Task requirements: Write the data out in full and word for word. Do not include images.

Source data:
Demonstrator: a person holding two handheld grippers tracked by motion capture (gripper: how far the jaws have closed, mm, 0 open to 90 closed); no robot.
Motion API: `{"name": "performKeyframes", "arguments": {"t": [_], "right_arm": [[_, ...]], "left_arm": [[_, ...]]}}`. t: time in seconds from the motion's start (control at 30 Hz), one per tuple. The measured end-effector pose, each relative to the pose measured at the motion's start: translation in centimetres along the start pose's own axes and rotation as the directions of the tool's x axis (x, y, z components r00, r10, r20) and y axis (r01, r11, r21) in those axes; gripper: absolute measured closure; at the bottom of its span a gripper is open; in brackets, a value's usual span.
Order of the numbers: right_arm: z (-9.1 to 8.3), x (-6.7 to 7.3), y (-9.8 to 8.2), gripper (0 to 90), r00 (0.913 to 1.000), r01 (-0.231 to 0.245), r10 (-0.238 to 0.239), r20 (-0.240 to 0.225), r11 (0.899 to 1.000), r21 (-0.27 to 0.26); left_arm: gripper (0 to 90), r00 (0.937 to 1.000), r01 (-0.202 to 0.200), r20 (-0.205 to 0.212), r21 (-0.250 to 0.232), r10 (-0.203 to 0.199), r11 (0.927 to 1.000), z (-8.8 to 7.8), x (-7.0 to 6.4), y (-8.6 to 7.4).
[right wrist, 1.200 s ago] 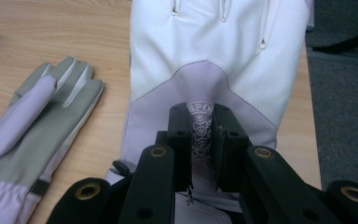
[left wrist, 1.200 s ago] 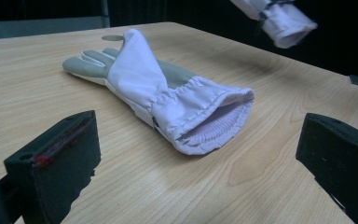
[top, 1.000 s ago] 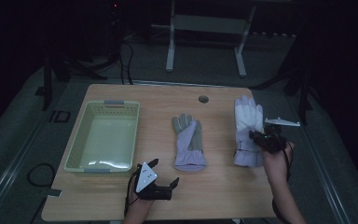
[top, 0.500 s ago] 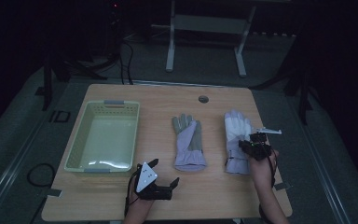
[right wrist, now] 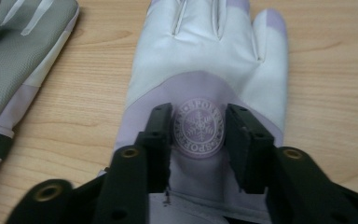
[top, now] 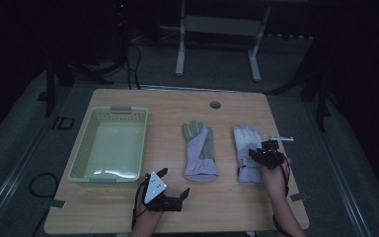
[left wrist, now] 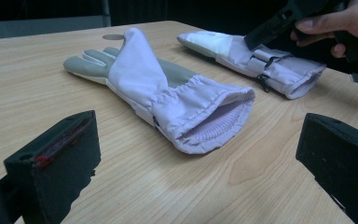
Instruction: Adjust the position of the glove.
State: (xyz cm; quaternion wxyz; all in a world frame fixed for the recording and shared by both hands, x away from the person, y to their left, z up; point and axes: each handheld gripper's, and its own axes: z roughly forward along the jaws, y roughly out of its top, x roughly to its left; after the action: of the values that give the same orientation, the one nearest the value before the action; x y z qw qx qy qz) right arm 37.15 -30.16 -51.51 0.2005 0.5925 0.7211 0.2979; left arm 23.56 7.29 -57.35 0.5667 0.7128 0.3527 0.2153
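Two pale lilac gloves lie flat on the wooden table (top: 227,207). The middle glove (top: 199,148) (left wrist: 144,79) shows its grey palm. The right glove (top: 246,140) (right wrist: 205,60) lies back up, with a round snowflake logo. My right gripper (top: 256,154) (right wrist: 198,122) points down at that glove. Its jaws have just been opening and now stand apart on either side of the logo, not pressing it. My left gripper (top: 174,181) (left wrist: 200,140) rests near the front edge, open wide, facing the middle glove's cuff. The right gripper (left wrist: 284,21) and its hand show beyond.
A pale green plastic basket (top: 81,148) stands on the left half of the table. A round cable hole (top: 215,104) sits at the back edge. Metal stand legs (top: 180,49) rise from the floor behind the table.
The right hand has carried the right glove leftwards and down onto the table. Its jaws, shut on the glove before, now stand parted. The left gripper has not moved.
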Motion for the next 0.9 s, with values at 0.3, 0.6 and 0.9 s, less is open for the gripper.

Response area:
Demonstrator: a person holding two handheld grippers tracked by motion capture (gripper: how far the jaws have closed, mm, 0 open to 90 closed); no robot.
Motion API: `{"name": "performKeyframes", "arguments": {"t": [_], "right_arm": [[_, ...]], "left_arm": [[_, ...]]}}`. t: time in seconds from the motion's start (control at 30 Hz), one per tuple. The measured end-effector pose, each relative to the pose measured at the motion's start: translation in centimetres along the start pose's own axes and rotation as the directions of the tool's x axis (x, y, z components r00, r10, r20) and y axis (r01, r11, r21) in those axes; gripper: absolute measured closure; at the bottom of its span a gripper is open; in brackets, a value's usual span.
Order of the numbers: right_arm: z (-9.1 to 8.3), x (-6.7 to 7.3), y (-9.8 to 8.2), gripper (0 to 90), r00 (0.913 to 1.000), r01 (-0.231 to 0.245), r10 (-0.238 to 0.239), r20 (-0.240 to 0.225), r11 (0.899 to 1.000), r21 (-0.27 to 0.26); left_arm: gripper (0 to 90), r00 (0.937 to 1.000), r01 (-0.202 to 0.200), r20 (-0.205 to 0.212), r21 (-0.250 to 0.232), r10 (-0.203 to 0.199), r11 (0.927 to 1.000), z (-8.8 to 7.8), x (-7.0 to 6.4), y (-8.6 to 7.4).
[right wrist, 1.200 s ago] 
[left wrist, 1.200 s ago] 
[top, 1.000 s ago] 
[top, 0.500 s ago] 
[right wrist, now] 
[top, now] 
[left wrist, now] 
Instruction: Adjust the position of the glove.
State: (xyz cm; quaternion wxyz; all in a world frame fixed for the recording and shared by both hands, x away from the person, y to their left, z up; point and axes: each handheld gripper's, and its own axes: z roughly forward along the jaws, y roughly out of its top, x roughly to its left; after the action: of the values that give the same orientation, the one nearest the value before the action; x y z qw qx qy qz) right arm 37.15 -30.16 -51.51 0.2005 0.5925 0.7211 0.2979; left arm 23.56 7.29 -57.35 0.5667 0.7128 0.3527 0.2153
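Two pale lilac gloves lie flat on the wooden table (top: 227,207). The middle glove (top: 199,148) (left wrist: 144,79) shows its grey palm. The right glove (top: 246,140) (right wrist: 205,60) lies back up, with a round snowflake logo. My right gripper (top: 256,154) (right wrist: 198,122) points down at that glove. Its jaws have just been opening and now stand apart on either side of the logo, not pressing it. My left gripper (top: 174,181) (left wrist: 200,140) rests near the front edge, open wide, facing the middle glove's cuff. The right gripper (left wrist: 284,21) and its hand show beyond.
A pale green plastic basket (top: 81,148) stands on the left half of the table. A round cable hole (top: 215,104) sits at the back edge. Metal stand legs (top: 180,49) rise from the floor behind the table.
The right hand has carried the right glove leftwards and down onto the table. Its jaws, shut on the glove before, now stand parted. The left gripper has not moved.
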Motion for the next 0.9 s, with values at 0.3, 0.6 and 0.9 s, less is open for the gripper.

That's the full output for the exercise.